▶ _PROMPT_:
Find the line below with "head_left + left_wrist" and the line with "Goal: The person". Output them and the lines between, exactly, but not the pictures.

▶ _RECORDED INFORMATION_:
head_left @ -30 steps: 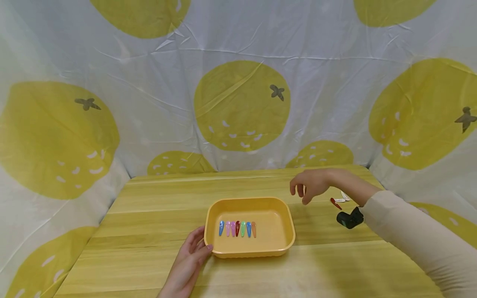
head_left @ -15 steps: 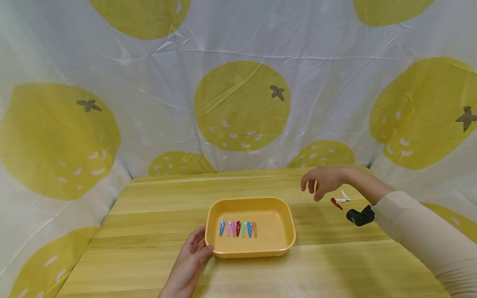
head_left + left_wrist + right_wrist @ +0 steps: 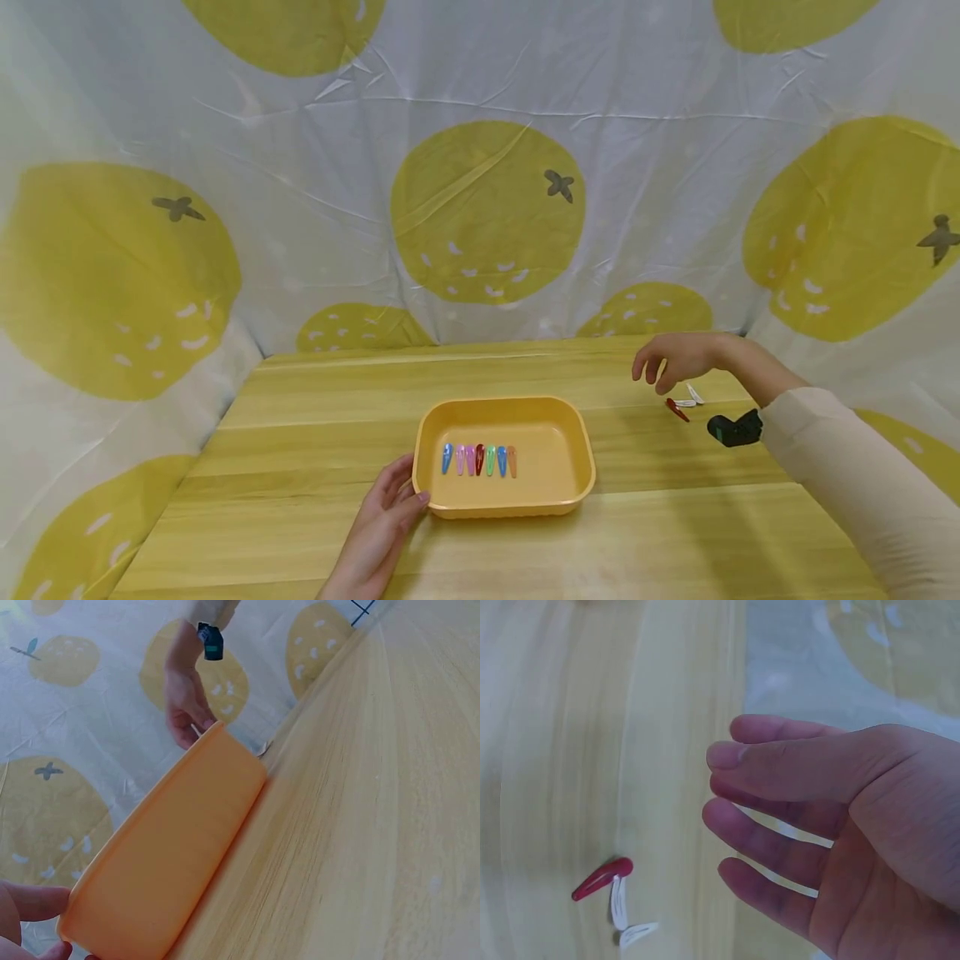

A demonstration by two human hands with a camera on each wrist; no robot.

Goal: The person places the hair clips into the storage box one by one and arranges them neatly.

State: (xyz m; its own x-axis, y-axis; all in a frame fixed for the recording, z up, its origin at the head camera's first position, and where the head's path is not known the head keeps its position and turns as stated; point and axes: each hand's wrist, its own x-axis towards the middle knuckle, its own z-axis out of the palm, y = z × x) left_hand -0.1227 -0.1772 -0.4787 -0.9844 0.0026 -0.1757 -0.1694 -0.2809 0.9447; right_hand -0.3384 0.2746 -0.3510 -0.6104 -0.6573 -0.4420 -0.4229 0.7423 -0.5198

▶ _REPLY TO THE TASK_:
head_left + left_wrist + right_wrist @ +0 steps: 

A demonstration by two human hands with a camera on each wrist; no robot.

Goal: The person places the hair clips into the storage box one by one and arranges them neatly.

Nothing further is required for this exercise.